UPDATE
Unfortunately, due to my oversight, I had an older version of MKL (11.1) linked against numpy. Newer version of MKL (11.3.1) gives same performance in C and when called from python.
What was obscuring things, was even if linking the compiled shared libraries explicitly with the newer MKL, and pointing through LD_* variables to them, and then in python doing import numpy, was somehow making python call old MKL libraries. Only by replacing in python lib folder all libmkl_*.so with newer MKL I was able to match performance in python and C calls.
Background / library info.
Matrix multiplication was done via sgemm (single-precision) and dgemm (double-precision) Intel's MKL library calls, via numpy.dot function. The actual call of the library functions can be verified with e.g. oprof.
Using here 2x18 core CPU E5-2699 v3, hence a total of 36 physical cores. KMP_AFFINITY=scatter. Running on linux.
TL;DR
1) Why is numpy.dot, even though it is calling the same MKL library functions, twice slower at best compared to C compiled code?

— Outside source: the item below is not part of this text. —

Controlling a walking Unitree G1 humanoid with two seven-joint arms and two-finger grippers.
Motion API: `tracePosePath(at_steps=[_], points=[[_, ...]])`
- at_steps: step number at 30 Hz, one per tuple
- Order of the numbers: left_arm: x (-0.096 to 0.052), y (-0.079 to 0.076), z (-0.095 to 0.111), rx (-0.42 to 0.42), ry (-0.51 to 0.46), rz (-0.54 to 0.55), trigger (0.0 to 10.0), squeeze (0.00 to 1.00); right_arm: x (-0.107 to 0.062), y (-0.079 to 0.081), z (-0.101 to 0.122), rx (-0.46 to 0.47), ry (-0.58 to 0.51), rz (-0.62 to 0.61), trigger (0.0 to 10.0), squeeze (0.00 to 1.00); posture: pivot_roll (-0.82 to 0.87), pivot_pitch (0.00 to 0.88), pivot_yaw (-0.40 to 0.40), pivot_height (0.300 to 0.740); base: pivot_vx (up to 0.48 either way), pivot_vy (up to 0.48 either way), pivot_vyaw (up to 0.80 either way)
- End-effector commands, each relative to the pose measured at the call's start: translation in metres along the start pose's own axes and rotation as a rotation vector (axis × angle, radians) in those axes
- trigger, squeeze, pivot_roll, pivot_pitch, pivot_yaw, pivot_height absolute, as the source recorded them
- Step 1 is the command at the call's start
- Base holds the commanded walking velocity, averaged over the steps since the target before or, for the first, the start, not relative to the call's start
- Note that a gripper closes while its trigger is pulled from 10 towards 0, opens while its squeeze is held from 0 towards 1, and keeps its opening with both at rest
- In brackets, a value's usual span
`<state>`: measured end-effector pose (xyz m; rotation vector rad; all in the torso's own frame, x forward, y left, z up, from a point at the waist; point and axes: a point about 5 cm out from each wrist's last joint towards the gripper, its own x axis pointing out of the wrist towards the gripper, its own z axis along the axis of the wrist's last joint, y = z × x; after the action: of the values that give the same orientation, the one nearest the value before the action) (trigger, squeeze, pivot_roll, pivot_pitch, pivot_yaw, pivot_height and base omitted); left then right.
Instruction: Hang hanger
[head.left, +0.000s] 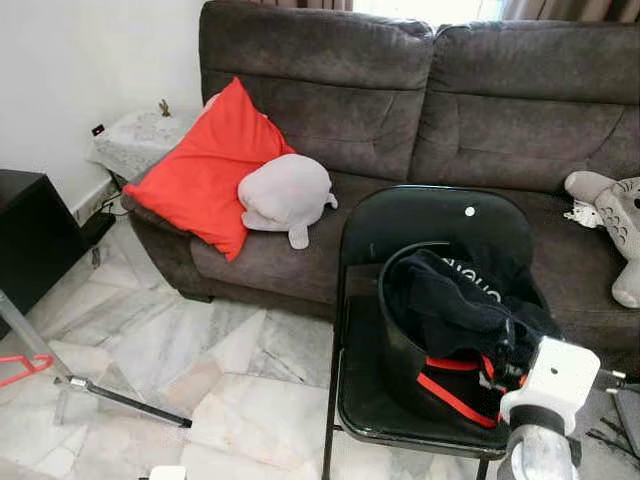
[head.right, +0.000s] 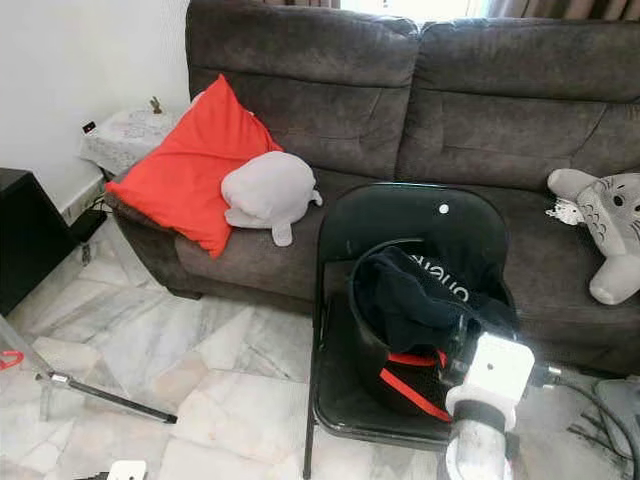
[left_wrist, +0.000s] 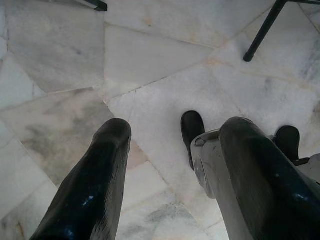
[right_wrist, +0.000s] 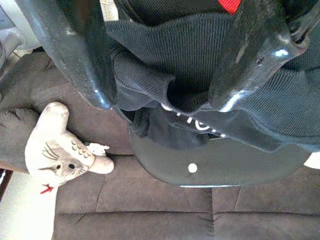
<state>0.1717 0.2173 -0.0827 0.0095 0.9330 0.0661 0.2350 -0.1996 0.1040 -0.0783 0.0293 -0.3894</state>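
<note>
Hanger (head.left: 22, 369): red, on the floor at 8 o'clock, nearer your left gripper (left_wrist: 172, 180), fingers wide, empty. Right gripper (right_wrist: 170, 75), fingers spread over black clothing (head.left: 460, 300) in the bucket (head.left: 400, 340); long axis unclear.

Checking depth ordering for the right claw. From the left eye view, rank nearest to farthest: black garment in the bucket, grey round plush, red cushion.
1. Black knitted garment in the black bucket on the folding chair: right at the right claw.
2. Grey round plush toy: on the sofa seat, to the left.
3. Red square cushion: further left, against the sofa arm.
</note>
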Motion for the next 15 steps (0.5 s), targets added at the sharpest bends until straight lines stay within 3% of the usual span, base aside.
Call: tracePosePath(at_steps=[1,2,6,7,10,11,15], points=[[-0.0013,0.0029,-0.0054,0.009,0.024,0.002,10.0,0.0,-0.0025,-0.0004,0.0015,-0.019,0.004,0.005,10.0,0.25,-0.1,0.056,0.056,0.74,0.0,0.0,0.0],[-0.0013,0.0029,-0.0055,0.008,0.025,0.003,10.0,0.0,-0.0022,-0.0009,-0.0012,-0.02,0.02,0.001,10.0,1.0,-0.1,0.055,0.055,0.74,0.0,0.0,0.0],[-0.0013,0.0029,-0.0055,0.008,0.025,0.003,10.0,0.0,-0.0016,-0.0008,-0.003,-0.021,0.031,0.004,10.0,1.0,-0.1,0.054,0.055,0.74,0.0,0.0,0.0],[-0.0014,0.003,-0.0058,0.009,0.025,0.003,10.0,0.0,0.0021,0.0013,-0.0053,-0.035,0.044,0.015,10.0,0.44,-0.09,0.054,0.052,0.74,0.0,0.0,0.0],[-0.0014,0.0031,-0.0059,0.009,0.025,0.004,10.0,0.0,0.0035,0.0018,-0.0056,-0.042,0.046,0.017,10.0,0.44,-0.09,0.054,0.052,0.74,0.0,0.0,0.0],[-0.0014,0.0031,-0.006,0.008,0.025,0.004,10.0,0.0,0.0042,0.0014,-0.0063,-0.046,0.051,0.009,10.0,0.0,-0.09,0.053,0.052,0.74,0.0,0.0,0.0],[-0.0015,0.0032,-0.0063,0.007,0.026,0.004,10.0,0.0,0.0043,0.0002,-0.008,-0.052,0.061,-0.003,10.0,0.0,-0.09,0.054,0.053,0.74,0.0,0.0,0.0]])
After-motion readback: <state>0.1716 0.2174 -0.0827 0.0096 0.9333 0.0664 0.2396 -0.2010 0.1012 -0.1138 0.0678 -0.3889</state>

2) Why via numpy.dot you get performance decreasing with increasing number of cores, whereas the same effect is not observed in C code (calling the same library functions).
The problem
I've observed that doing matrix multiplication of single/double precision floats in numpy.dot, as well as calling cblas_sgemm/dgemm directly from a compiled C shared library give noticeably worse performance compared to calling same MKL cblas_sgemm/dgemm functions from inside pure C code.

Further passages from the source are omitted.